Glutamate carboxypeptidase II, better known as PSMA (prostate-specific membrane antigen) has been shown in recent years to be a viable diagnostic and therapeutic target in the management of advanced prostate cancer. PSMA is expressed in prostate cancer cells on the luminal surface. As prostate cancer and the malignancy process unfolds, however, there is a transition to expression of PSMA in the extracellular compartment as well as upregulation of PSMA expression by 100- to 1000-fold.1 In 2021, the VISION trial results exploring the utility of PSMA-targeted radiotherapy in patients with advanced prostate cancer were released, demonstrating many clear benefits for this patient population. Specifically, the trial compared results in patients with progressive metastatic castration-resistant prostate cancer (mCRPC) that was refractory to chemotherapy, or second-generation androgen-receptor (AR) inhibitors who received lutetium-177‒PSMA-617 (177Lu-PSMA) therapy plus standard of care (SOC) with patients who received SOC alone.

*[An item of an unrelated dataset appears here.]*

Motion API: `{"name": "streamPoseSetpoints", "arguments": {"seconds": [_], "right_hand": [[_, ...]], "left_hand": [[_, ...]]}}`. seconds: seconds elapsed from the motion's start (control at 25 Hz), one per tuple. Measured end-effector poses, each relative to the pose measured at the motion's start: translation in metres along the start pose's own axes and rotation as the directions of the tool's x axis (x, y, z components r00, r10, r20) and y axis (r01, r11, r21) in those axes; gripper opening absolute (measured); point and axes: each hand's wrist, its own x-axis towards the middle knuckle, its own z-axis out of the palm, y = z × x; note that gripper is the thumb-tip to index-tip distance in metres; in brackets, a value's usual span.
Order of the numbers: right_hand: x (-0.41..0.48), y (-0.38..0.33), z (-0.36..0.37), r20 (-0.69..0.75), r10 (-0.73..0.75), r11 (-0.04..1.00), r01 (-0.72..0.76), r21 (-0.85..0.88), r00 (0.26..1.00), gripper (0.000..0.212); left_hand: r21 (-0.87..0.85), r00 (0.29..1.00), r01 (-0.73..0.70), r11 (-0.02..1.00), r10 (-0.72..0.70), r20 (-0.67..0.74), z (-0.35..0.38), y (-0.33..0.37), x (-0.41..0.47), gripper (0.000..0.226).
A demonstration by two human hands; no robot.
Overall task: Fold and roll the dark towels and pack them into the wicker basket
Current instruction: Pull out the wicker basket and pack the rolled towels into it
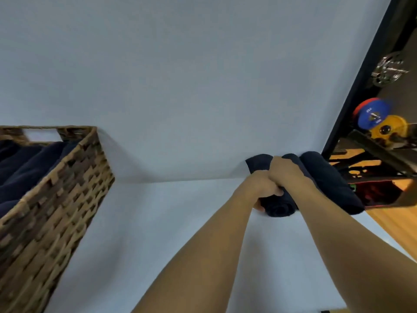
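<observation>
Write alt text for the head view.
The left hand and right hand grip a rolled dark towel on a white table, a second roll beside it. At left stands a wicker basket holding more dark towels.

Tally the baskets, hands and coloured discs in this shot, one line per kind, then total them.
Baskets: 1, the wicker basket
Hands: 2, the left hand and right hand, both gripping the rolled towel
Coloured discs: 3, the blue disc, yellow disc and red disc
Total: 6
</observation>
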Motion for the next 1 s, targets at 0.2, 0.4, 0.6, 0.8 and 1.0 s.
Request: {"name": "streamPoseSetpoints", "arguments": {"seconds": [0.2,0.4,0.6,0.8,1.0], "right_hand": [[0.011,-0.002,0.006,0.046,0.044,0.999,-0.045,0.01,0.998,0.033],[0.006,-0.015,0.001,0.036,-0.007,0.972,-0.001,0.236,0.999,0.057],[-0.031,-0.084,-0.034,-0.007,-0.237,0.901,0.223,0.373,0.971,0.079],[-0.093,-0.184,-0.07,0.005,-0.486,0.69,0.38,0.616,0.874,0.057],[-0.169,-0.29,-0.086,-0.151,-0.714,0.475,0.631,0.613,0.684,0.054]], "left_hand": [[0.099,0.996,0.011,0.995,-0.001,-0.092,0.019,-0.006,0.03,0.04],[0.169,0.974,-0.061,0.984,0.095,-0.204,0.009,-0.008,0.026,0.043],[0.035,0.877,-0.087,0.996,0.094,-0.471,-0.049,-0.013,-0.031,0.067],[0.168,0.74,-0.132,0.977,0.21,-0.639,-0.151,-0.028,-0.145,0.053],[0.278,0.691,-0.015,0.96,0.211,-0.691,-0.228,-0.06,-0.272,0.034]]}}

Patients in the 177Lu-PSMA treatment arm received benefits in overall survival (OS; 15.3 vs 11.3 months), radiographic progression-free survival (rPFS; 8.7 vs 3.4 months), and time to first symptomatic skeletal event (11.5 vs 6.8 months) compared with those in the SOC-only arm.2 In addition to these clinically promising results, analyses presented at the European Society for Medical Oncology Congress 2021 (ESMO 2021) showed that use of 177Lu-PSMA therapy prolonged time to worsening of health-related quality of life (9.7 vs 2.4 months) and delayed time to worsening pain (14.3 vs 2.9 months).3 With these promising results, and more in mind, several presentations at the 2022 ASCO Genitourinary Cancers Symposium (ASCO GU 2022) were delivered on the topic of targeted radiotherapy for patients with prostate cancer using PSMA and other agents.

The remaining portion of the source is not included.